Below are entries. Copy exactly the lines running from the line that holds "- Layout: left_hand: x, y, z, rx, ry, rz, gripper" to the line that holds "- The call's", with both ends included.

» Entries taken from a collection
□ □ □ □ □

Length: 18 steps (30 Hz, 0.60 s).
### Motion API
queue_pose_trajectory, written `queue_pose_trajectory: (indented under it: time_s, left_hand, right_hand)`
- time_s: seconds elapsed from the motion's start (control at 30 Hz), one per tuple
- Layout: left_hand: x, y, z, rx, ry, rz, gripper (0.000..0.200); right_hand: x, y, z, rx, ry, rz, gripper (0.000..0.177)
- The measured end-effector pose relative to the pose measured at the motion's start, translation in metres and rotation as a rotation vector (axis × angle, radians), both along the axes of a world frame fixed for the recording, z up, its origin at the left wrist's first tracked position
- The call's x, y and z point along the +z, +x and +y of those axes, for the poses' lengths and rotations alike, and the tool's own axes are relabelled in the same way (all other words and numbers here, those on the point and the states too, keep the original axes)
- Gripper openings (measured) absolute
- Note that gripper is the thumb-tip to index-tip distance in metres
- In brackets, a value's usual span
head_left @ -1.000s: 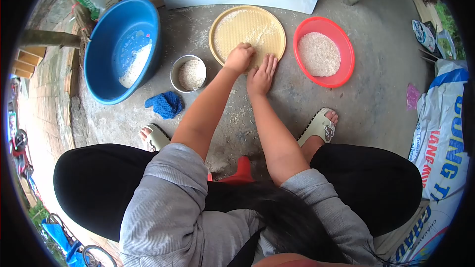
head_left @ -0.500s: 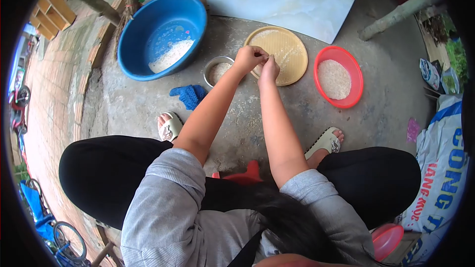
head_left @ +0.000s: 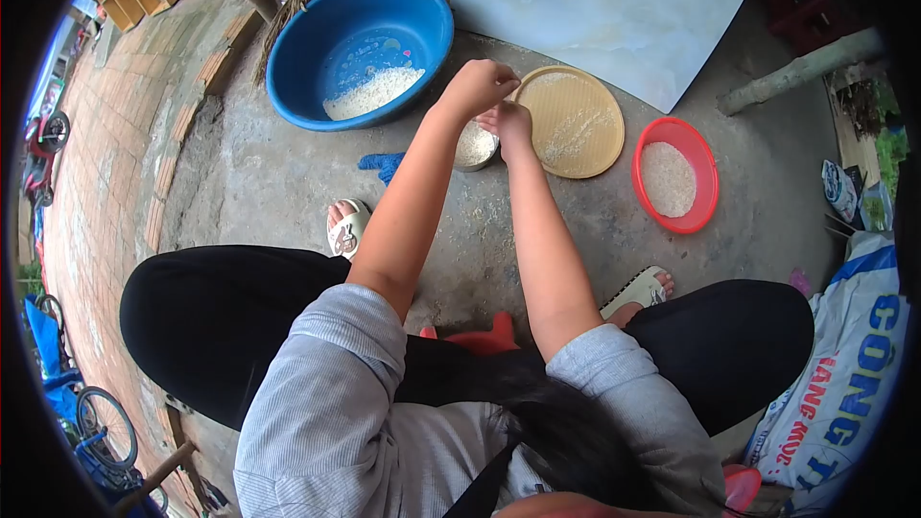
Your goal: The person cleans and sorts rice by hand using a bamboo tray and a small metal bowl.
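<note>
My left hand [head_left: 480, 89] is above the metal bowl, its fingers pinched together near the left rim of the round tan tray [head_left: 587, 155]. Just below it, my right hand [head_left: 507, 125] has its fingers curled over the bowl's edge area. Anything between the fingers is too small to make out. Rice-like grains lie in the metal bowl [head_left: 476, 146], partly hidden by my hands, and are scattered on the tray. To the left is a large blue basin [head_left: 297, 72] with pale grains. A red basin [head_left: 709, 177] on the right holds more grains.
A blue cloth [head_left: 382, 165] lies on the concrete floor behind my left forearm. A marbled board [head_left: 604, 10] stands beyond the tray. Wooden posts [head_left: 801, 72] rise at the upper sides. A printed sack [head_left: 844, 374] is at the right, and a parked bicycle [head_left: 107, 427] at lower left.
The view has shifted, so the basins and tray appear farther right. My hands have moved apart slightly and now sit left of the tray, over the metal bowl.
</note>
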<state>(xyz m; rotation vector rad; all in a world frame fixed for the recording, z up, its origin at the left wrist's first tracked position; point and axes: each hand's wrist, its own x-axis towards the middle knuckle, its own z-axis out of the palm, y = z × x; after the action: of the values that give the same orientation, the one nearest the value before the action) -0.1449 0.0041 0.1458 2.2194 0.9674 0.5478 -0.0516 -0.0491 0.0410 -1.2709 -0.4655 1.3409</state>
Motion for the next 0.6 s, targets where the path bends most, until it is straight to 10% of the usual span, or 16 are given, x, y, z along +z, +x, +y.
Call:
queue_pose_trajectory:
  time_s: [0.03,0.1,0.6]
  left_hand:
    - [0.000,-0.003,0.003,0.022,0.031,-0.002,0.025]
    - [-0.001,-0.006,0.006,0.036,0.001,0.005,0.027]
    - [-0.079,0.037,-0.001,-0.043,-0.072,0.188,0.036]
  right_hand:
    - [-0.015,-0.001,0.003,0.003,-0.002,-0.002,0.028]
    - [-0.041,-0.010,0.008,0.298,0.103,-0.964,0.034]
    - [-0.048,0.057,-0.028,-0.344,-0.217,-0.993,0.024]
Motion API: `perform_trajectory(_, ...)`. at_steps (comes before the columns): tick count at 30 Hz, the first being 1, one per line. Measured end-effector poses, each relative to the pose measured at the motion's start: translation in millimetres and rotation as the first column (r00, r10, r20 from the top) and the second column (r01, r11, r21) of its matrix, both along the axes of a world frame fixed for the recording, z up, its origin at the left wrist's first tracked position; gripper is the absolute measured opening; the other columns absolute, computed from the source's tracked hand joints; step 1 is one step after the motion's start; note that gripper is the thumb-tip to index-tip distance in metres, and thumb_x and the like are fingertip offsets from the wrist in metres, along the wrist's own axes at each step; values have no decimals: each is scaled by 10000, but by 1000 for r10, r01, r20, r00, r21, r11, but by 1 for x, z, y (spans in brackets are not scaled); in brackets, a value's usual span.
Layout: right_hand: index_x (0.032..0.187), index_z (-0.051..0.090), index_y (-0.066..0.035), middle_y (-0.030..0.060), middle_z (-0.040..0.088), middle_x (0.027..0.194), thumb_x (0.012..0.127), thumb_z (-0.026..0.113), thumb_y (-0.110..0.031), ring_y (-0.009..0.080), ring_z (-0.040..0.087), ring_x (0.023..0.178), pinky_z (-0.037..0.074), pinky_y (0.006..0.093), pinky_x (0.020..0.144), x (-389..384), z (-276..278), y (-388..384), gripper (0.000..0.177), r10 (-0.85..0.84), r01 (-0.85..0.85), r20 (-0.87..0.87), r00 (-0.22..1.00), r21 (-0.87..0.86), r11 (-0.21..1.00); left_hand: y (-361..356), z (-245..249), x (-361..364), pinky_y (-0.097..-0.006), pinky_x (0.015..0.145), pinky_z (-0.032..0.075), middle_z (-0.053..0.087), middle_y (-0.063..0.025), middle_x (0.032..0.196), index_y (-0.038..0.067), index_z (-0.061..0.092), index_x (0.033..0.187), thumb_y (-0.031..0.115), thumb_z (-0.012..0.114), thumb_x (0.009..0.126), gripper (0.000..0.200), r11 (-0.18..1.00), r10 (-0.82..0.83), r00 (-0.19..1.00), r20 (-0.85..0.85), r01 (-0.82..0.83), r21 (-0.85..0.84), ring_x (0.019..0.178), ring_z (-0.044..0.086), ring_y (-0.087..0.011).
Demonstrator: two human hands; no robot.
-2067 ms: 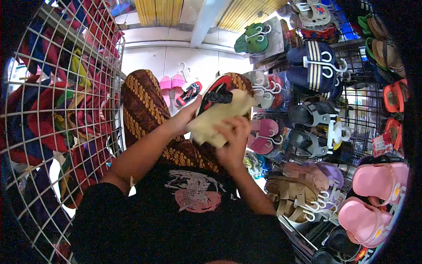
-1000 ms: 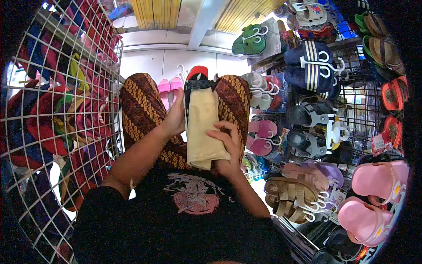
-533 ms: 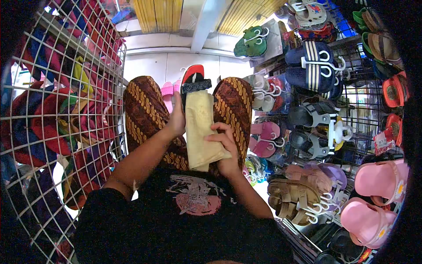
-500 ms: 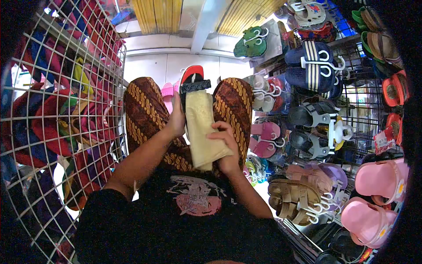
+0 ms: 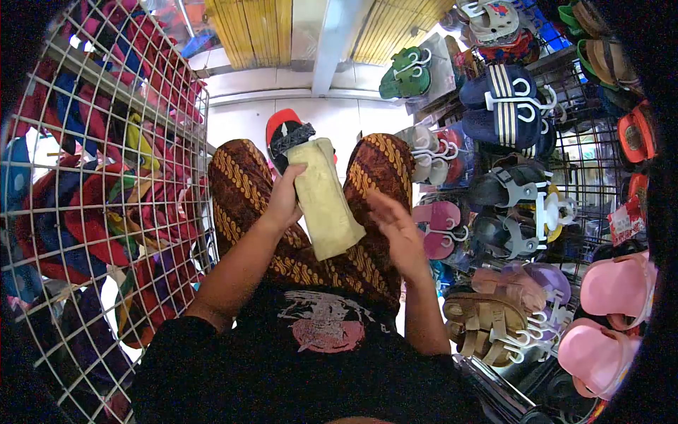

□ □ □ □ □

» RESULT
- Layout: left_hand: x, y, z, rx, ry, rz, gripper (0.000..0.200); right_hand: x, y, z, rx, ry, rz, gripper (0.000..0.177)
- The measured end-effector pose relative to the pose measured at the motion's start, translation in metres and rotation as a rotation vector (axis × angle, radians), both along the axes of a world frame fixed for the recording, z up, its origin at the left wrist's first tracked position
- The call's x, y and z point along the +z, +x and +y of those axes, for the poses' lengths and rotations alike, and the tool's own axes are relabelled in the same way (all other words and numbers here, those on the point and the states too, keep the original axes)

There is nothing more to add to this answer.